TASK STATEMENT -
Please repeat the whole listing verbatim.
--------------------------------
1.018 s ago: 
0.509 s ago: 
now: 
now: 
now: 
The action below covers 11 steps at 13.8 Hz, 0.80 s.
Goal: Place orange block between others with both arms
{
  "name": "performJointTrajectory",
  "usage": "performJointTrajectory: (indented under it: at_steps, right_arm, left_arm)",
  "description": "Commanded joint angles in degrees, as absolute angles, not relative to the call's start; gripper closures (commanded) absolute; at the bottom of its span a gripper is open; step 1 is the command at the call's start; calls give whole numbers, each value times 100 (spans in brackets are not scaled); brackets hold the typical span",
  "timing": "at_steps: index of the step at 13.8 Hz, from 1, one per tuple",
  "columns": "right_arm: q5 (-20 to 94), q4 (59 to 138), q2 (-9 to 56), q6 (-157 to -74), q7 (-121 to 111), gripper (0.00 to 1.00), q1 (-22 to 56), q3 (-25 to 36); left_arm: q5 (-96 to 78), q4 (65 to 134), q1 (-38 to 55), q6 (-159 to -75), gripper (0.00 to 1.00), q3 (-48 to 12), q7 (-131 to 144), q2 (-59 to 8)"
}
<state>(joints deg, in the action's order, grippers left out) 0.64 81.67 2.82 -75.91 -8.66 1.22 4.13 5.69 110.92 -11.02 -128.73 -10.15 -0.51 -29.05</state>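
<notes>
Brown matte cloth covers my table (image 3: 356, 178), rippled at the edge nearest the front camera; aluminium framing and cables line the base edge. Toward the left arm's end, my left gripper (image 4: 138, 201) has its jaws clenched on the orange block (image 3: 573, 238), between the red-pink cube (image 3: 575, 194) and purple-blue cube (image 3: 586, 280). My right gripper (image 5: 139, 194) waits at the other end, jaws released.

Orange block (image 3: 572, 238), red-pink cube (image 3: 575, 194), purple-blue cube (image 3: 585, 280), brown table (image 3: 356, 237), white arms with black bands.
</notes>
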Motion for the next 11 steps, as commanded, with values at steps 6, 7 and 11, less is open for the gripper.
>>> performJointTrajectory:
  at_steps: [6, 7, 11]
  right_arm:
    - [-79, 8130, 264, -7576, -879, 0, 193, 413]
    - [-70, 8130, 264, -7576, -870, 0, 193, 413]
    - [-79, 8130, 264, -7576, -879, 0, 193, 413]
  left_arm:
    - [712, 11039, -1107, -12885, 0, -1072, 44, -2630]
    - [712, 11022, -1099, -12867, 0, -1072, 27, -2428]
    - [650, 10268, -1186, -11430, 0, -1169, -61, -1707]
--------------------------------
SOLUTION TO THIS TASK -
1.018 s ago: 
0.509 s ago: 
now: 
now: 
now: 
The action below covers 11 steps at 13.8 Hz, 0.80 s.
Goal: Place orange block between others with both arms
{
  "name": "performJointTrajectory",
  "usage": "performJointTrajectory: (indented under it: at_steps, right_arm, left_arm)",
  "description": "Commanded joint angles in degrees, as absolute angles, not relative to the call's start; gripper closures (commanded) absolute; at the bottom of its span a gripper is open; step 1 is the command at the call's start; calls give whole numbers, each value times 100 (spans in brackets are not scaled); brackets hold the typical span",
  "timing": "at_steps: index of the step at 13.8 Hz, from 1, one per tuple",
  "columns": "right_arm: q5 (-20 to 94), q4 (59 to 138), q2 (-9 to 56), q6 (-157 to -74), q7 (-121 to 111), gripper (0.00 to 1.00), q1 (-22 to 56), q3 (-25 to 36); left_arm: q5 (-96 to 78), q4 (65 to 134), q1 (-38 to 55), q6 (-159 to -75), gripper (0.00 to 1.00), q3 (-48 to 12), q7 (-131 to 144), q2 (-59 to 8)"
}
<state>(joints deg, in the action's order, grippers left out) 0.64 81.67 2.82 -75.91 -8.66 1.22 4.13 5.69 110.92 -11.02 -128.73 -10.15 -0.51 -29.05</state>
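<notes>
Brown matte cloth covers my table (image 3: 356, 178), rippled at the edge nearest the front camera; aluminium framing and cables line the base edge. Toward the left arm's end, my left gripper (image 4: 138, 201) has its jaws clenched on the orange block (image 3: 573, 238), between the red-pink cube (image 3: 575, 194) and purple-blue cube (image 3: 586, 280). My right gripper (image 5: 139, 194) waits at the other end, jaws released.

Orange block (image 3: 572, 238), red-pink cube (image 3: 575, 194), purple-blue cube (image 3: 585, 280), brown table (image 3: 356, 237), white arms with black bands.
</notes>
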Motion for the next 11 steps, as commanded, with values at steps 6, 7 and 11, less is open for the gripper.
>>> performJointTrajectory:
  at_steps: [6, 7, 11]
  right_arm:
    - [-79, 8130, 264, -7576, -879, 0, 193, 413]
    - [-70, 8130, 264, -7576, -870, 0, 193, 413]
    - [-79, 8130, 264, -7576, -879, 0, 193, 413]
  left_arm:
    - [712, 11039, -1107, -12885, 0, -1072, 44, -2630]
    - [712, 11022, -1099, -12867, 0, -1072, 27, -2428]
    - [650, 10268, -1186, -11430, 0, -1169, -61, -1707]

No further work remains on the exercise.